> _TASK PROMPT_
Copy down every line of the data that follows exactly. Omit the pictures.

> _EXERCISE DATA_
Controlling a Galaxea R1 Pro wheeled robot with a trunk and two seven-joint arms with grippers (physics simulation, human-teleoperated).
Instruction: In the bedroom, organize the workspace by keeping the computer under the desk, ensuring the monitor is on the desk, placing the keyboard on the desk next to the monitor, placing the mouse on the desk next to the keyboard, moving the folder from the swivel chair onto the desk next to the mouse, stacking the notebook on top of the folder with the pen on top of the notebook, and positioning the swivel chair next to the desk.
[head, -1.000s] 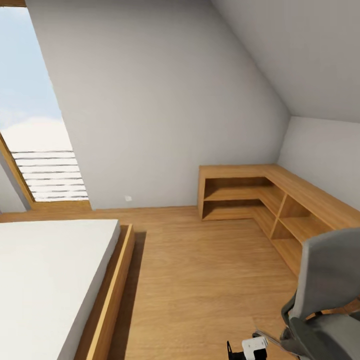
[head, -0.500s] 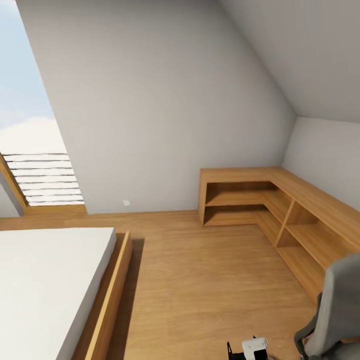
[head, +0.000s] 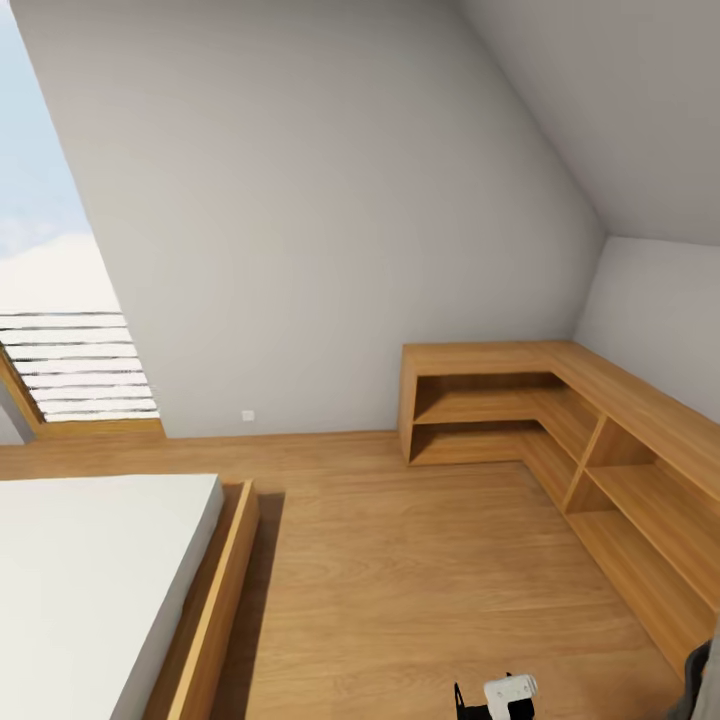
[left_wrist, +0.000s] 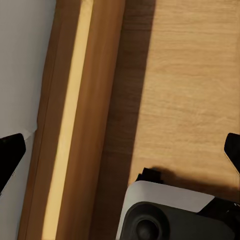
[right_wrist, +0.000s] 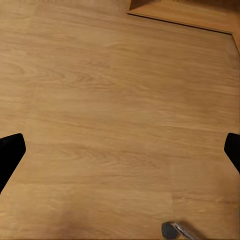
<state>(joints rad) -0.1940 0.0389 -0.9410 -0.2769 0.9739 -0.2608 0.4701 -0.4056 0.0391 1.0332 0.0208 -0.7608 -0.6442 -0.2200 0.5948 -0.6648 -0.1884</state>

> _ANSWER AREA_
Controlling a Galaxea R1 Pro wheeled robot with a trunk and two seven-joint arms with grippers (physics simulation, human-teleoperated).
Instruction: In the bedroom, organize the workspace by keeping the computer under the desk, ensuring the monitor is on the desk, placing the keyboard on the desk next to the monitor, placing the mouse on the desk next to the keyboard, moving the folder from the swivel chair onto the desk next to the mouse, stacking the notebook on top of the folder with the pen on top of the notebook, and positioning the swivel chair next to the desk.
[head, -1.000s] 
[head, -0.500s] 
[head, +0.000s] 
[left_wrist, +0.000s] 
[right_wrist, +0.000s] 
<state>(joints rad) -0.1940 0.0389 -0.9410 -0.2769 0.9739 -0.2608 0.4701 -0.4056 0.0391 1.0332 0.0208 -0.7608 -0.6442 -0.2200 0.5948 -0.6648 -0.1884</state>

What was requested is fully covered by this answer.